Enterprise SSD write performance is conventionally reported as steady-state performance rather than peak performance. Sustained writing to a flash-based SSD usually causes performance to drop as the drive's spare area fills up and the SSD needs to spend some time on background work to clean up stale data and free up space for new writes. Conventional wisdom holds that writing several times the drive's capacity should be enough to get a drive to steady-state, because nobody actually ships SSDs with greater than 100% overprovisioning ratios. In practice things are sometimes a bit more complicated, especially for SATA drives where the host interface can be such a severe bottleneck. Real-world write performance ultimately depends not just on the current workload, but also on the recent history of how a drive has been used, and no single performance test can capture all the relevant effects.

4kB Random Write

Steady-state random write throughput is determined mostly by how much spare area a drive has: the product of its capacity and overprovisioning ratio. That's how the 1.6TB DeraStor Haishen3 H3100 (2TB raw) is able to beat the 8TB and 7.68TB models that have very slim OP ratios. It's also how the Micron 5100 MAX SATA drive is able to beat several NVMe drives. The 6.4TB drives combine high OP and high raw capacity and take the top three spots among the flash-based SSDs.
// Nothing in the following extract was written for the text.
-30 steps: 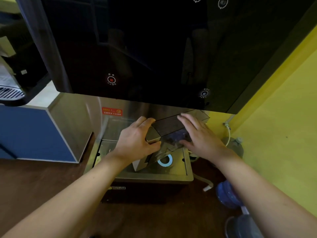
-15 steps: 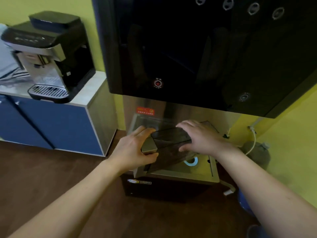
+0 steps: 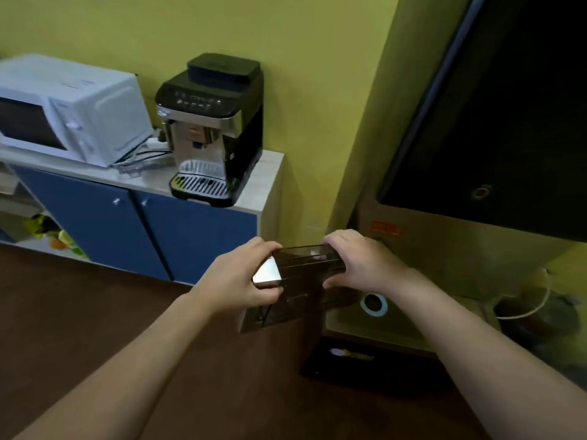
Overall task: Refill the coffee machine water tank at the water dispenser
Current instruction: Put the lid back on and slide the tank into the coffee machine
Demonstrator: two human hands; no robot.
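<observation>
The tank [image 3: 305,281] is being gripped by both hands, left [image 3: 238,281] and right [image 3: 362,262], left of the dispenser [image 3: 476,122].

Counts: 1 water tank [image 3: 305,281], 2 hands, 1 coffee machine [image 3: 212,128], 1 microwave [image 3: 70,109] left of it, 1 water dispenser [image 3: 476,138].

Pale worktop [image 3: 268,173] over blue cabinet doors [image 3: 190,236]: white microwave [image 3: 73,109] at left, black-and-silver coffee machine [image 3: 212,128] near right end, cables [image 3: 143,157] between them. Dark wood floor [image 3: 95,312] carries cabinet and water dispenser [image 3: 460,249].
</observation>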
The Samsung PM1725a is the slowest of those three despite carrying the highest write endurance rating, likely because the older Samsung 48L flash it used has worse program or erase times than the IMFT 64L flash used by the DERA and Memblaze drives. And of course, the Optane SSD performs far beyond what any of these drives can sustain, because it doesn't have to shuffle around data behind the scenes while performing really slow block erase operations.
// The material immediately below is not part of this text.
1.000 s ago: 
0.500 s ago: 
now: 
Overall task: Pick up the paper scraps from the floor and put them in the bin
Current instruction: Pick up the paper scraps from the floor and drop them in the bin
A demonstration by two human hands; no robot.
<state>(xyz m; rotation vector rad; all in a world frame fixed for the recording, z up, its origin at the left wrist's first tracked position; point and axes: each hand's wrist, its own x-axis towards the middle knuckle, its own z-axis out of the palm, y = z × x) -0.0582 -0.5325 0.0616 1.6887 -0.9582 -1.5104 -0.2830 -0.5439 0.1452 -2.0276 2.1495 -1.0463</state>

4kB Random Write (Power Efficiency)
Power Efficiency in kIOPS/W Average Power in W

The steady-state random write test pushes each drive to its power limits. That brings the most power-hungry high-capacity 16-channel drives up to almost 20W, which is about as much as the U.2 form factor can reasonably handle. The Optane SSD and the handful of drives with high OP turn in the best efficiency scores. Among the drives with low OP and write endurance ratings around 1 DWPD, the Intel P4510 seems to score best, and the 16-channel DERA D5437 is slightly more efficient than the 8-channel SK hynix PE6011.

 

To analyze random write latency vs throughput, we run the same kind of test as for random reads: writing at a series of fixed rates rather than at fixed queue depths. These results show two probable artifacts of our test procedure that we haven't fully investigated. First, latency at the slowest IO rates is excessively high, which may be a result of how fio's completion latency measurement interacts with its rate-limiting mechanism. There's also a dip in latency right before 100k IOPS, which is where this test switches from using 8 threads to 16 threads. Threads that are relatively busy and don't spend much time sleeping seem to have noticeably better response times. It might be possible to eliminate both of these effects by playing around with scheduler and power management settings, but for this review we wanted to stick to the defaults as much as reasonably possible.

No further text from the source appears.